• _What you will do_:
Without including any images, repeat the data exactly.

########################################

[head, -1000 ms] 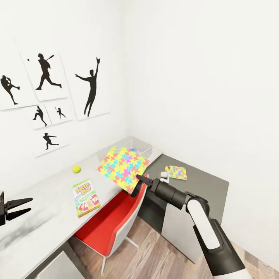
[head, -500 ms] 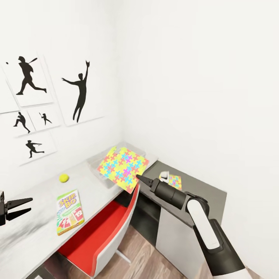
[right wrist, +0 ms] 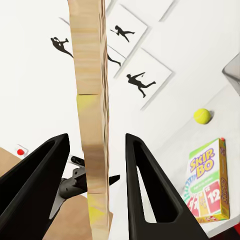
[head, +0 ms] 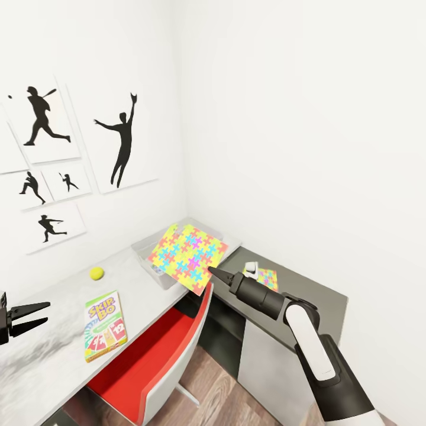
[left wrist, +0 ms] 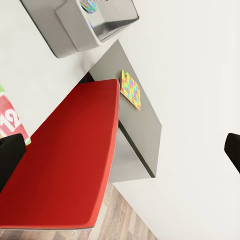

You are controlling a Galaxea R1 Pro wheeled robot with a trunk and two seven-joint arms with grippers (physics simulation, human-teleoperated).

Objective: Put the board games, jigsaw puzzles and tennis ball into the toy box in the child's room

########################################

• _Answer section_:
[head, -1000 ms] 
[head, -500 ms] 
[right wrist, +0 ms] 
[head, +0 ms] 
[left wrist, +0 ms] 

You are controlling a Galaxea R1 Pro wheeled robot with a trunk and two seven-joint arms with grippers (physics simulation, human-teleoperated).

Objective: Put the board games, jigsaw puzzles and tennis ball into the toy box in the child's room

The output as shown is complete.